Bien sûr, notre écrivain, celui de ce récit, non celui du film de Kubrick, comprend le mécanisme des promesses, il le comprend tellement qu’il l’excuse si souvent, qu’il accepte d’être la statue pathétique de son propre tombeau. Il ne fera rien, ne bougera pas, n’entraînera pas le vantard pétrifié au sein de l’enfer. Il excuse, nous le redisons. Il sait tellement à quoi riment ces promesses, il sait l’enthousiasme du moment gommé par les enthousiasmes du lendemain, la nécessité d’éprouver son pouvoir sur plus faible et plus précaire que soi, la peur justifiée de voir l’édifice culturel entier s’ébouler par manque de viabilité économique et l’envie de promettre pour continuer d’y croire. Tout ceci, il le sait comme il sait qu’il n’a d’autre choix que de recevoir chaque promesse avec bonheur, même s’il pressent que la promesse est creuse. Il ne peut élever la voix, se révolter contre cette mascarade futile. Fragile et isolé, il ne peut aller contre son milieu, risquer de voir claquer à son nez les quelques portes entrouvertes.

Pauvre statue, il ne supporte pourtant plus la situation. Les promesses l’engorgent, l’étouffent, le mettent en péril s’il a la naïveté de les prendre au sérieux. Il a besoin de croire, il ne décrypte pas toujours le cynisme sous l’invitation à dîner, l’indifférence sous l’enthousiasme mondain.
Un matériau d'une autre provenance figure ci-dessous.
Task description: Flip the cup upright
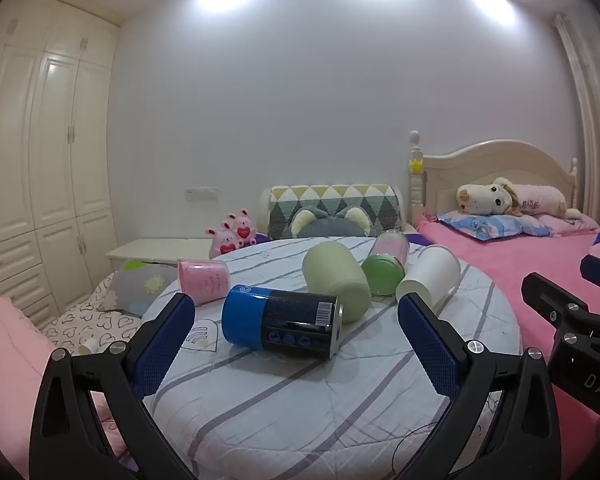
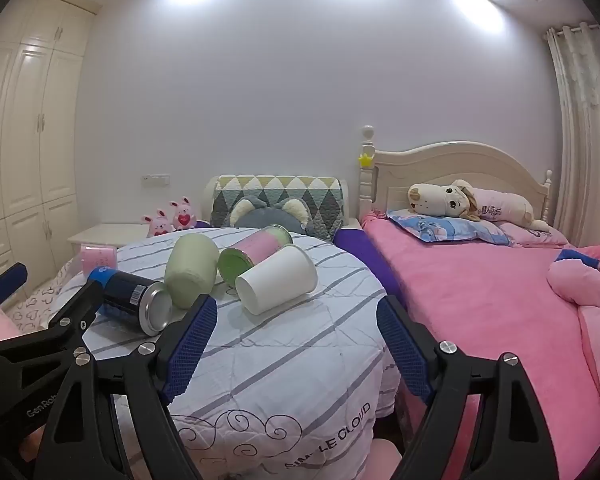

De plus, il faut bien l’avouer, certaines promesses aboutissent, il peut en témoigner, alors il garde espoir, il extirpe son agenda de la poche intérieure de sa veste, inscrit la date au crayon de bois, regardons-le, pour moitié dupe et pour moitié affligé du manège qu’il contribue à entretenir, il sera présent au dîner, dit-il.

Matérialiste malgré lui, notre homme est moins dangereux que la statue d’un défunt, aucun risque à lui promettre de l’inviter, il n’entraînera personne dans les enfers, il n’a pas ce pouvoir, il a besoin des autres, il sourit à l’offense, naïf et crédule, et il inscrit le rêve au crayon de bois là où il devrait le graver à la hache.